* Brief: Read through the data and report every line in which the word "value" occurs.

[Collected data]
_ _ _

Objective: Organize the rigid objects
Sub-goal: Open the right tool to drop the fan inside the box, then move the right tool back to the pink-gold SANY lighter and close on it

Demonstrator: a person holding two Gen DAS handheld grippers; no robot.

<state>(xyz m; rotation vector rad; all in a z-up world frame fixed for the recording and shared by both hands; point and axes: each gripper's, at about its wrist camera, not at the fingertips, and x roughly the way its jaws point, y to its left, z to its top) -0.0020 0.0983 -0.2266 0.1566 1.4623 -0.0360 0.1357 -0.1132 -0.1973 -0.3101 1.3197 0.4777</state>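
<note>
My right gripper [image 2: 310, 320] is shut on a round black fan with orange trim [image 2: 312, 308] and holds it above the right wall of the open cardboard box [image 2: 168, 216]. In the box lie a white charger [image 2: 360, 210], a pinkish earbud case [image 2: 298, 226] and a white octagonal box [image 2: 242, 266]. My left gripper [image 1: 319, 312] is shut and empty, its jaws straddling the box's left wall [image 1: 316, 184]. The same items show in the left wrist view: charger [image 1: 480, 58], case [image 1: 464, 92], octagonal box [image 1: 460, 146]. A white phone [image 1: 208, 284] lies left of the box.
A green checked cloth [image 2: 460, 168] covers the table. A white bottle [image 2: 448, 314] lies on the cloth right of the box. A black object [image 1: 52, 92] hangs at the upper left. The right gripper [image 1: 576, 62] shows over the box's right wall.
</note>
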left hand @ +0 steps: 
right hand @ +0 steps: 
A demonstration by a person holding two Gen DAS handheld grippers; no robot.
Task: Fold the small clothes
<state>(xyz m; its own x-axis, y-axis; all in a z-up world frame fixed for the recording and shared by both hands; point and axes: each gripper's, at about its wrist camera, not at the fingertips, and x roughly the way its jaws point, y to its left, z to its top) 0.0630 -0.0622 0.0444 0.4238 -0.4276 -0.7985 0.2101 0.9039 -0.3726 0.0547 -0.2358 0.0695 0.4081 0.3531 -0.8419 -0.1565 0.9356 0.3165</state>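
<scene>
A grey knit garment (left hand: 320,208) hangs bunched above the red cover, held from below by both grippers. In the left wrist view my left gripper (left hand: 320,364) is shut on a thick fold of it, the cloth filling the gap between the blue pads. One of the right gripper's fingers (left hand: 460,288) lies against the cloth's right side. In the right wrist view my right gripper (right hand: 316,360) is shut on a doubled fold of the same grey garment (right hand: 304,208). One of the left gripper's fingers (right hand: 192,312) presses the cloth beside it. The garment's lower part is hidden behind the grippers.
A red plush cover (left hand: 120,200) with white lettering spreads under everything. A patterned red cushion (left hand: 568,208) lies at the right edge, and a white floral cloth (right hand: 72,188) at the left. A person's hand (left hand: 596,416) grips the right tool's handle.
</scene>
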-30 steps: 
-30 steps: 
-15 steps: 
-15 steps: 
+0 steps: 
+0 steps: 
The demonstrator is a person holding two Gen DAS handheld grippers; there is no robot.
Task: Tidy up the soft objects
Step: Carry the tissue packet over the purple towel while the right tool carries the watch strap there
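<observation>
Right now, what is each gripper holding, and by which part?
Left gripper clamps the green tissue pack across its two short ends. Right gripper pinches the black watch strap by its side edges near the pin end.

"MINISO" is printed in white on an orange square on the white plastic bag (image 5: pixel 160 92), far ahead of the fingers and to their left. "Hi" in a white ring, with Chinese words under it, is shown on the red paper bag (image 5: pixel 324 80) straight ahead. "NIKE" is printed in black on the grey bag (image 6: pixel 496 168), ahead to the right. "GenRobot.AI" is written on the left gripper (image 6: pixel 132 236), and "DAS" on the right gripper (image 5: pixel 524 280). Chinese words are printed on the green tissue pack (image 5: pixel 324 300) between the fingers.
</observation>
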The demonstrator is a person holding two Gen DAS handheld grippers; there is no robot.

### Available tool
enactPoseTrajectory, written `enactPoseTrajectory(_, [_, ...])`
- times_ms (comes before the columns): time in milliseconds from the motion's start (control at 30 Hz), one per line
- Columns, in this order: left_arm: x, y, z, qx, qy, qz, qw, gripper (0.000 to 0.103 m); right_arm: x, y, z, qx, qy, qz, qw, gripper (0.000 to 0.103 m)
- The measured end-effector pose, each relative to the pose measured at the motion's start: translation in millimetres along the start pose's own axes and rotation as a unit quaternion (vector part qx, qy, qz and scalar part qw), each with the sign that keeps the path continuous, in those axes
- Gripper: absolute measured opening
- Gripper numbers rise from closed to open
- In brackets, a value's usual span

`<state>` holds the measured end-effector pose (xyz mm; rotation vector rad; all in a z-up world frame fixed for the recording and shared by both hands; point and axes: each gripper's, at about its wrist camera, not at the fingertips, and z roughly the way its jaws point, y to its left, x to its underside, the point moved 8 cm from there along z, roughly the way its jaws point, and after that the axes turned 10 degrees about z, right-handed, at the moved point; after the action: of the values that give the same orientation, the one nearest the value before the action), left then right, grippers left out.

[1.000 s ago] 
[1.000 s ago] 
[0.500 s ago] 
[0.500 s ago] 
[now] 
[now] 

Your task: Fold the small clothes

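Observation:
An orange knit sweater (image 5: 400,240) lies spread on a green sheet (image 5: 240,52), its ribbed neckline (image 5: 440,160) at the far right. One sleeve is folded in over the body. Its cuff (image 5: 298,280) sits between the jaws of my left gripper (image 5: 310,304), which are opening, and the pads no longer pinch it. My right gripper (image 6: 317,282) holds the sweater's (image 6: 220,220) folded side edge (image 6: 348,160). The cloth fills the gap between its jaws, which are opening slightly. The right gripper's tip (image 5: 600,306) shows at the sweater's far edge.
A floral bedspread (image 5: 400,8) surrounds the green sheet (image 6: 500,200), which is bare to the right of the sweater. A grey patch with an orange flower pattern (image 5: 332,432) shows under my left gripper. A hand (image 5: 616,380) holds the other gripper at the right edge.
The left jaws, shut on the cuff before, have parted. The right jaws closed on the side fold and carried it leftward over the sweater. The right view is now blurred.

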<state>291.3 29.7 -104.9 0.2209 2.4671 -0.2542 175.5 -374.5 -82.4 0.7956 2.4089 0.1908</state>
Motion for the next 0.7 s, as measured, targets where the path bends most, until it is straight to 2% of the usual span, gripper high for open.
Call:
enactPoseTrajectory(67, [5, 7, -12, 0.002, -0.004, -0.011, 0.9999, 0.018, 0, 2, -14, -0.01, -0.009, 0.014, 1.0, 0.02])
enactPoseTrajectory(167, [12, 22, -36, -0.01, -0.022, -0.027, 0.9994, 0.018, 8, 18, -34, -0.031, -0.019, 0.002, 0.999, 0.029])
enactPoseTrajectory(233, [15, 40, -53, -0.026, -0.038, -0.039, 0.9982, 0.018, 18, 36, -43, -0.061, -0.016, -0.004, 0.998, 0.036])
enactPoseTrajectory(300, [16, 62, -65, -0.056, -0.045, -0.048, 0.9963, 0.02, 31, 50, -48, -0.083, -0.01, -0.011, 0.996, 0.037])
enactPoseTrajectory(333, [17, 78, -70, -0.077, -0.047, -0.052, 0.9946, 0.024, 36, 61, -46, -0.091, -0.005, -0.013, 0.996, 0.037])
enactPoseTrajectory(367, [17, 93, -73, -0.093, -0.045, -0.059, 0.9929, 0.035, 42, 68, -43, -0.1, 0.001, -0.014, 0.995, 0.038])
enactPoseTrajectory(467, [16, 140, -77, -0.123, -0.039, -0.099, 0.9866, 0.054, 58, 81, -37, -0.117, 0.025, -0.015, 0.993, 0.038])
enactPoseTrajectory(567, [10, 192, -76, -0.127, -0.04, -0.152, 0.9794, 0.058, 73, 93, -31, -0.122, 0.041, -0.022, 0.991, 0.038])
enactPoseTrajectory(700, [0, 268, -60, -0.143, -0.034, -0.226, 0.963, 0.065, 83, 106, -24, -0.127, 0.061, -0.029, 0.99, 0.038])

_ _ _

* Answer box:
- In brackets, a value's usual span
`<state>` holds the measured end-effector pose (xyz mm; rotation vector rad; all in a z-up world frame fixed for the recording and shared by both hands; point and axes: each gripper's, at about its wrist camera, not at the fingertips, and z roughly the way its jaws point, y to its left, x to its underside, the point moved 8 cm from there along z, roughly the way its jaws point, and after that the axes turned 10 degrees about z, right-handed, at the moved point; after the action: of the values that give the same orientation, the one nearest the value before the action), left then right, grippers left out.

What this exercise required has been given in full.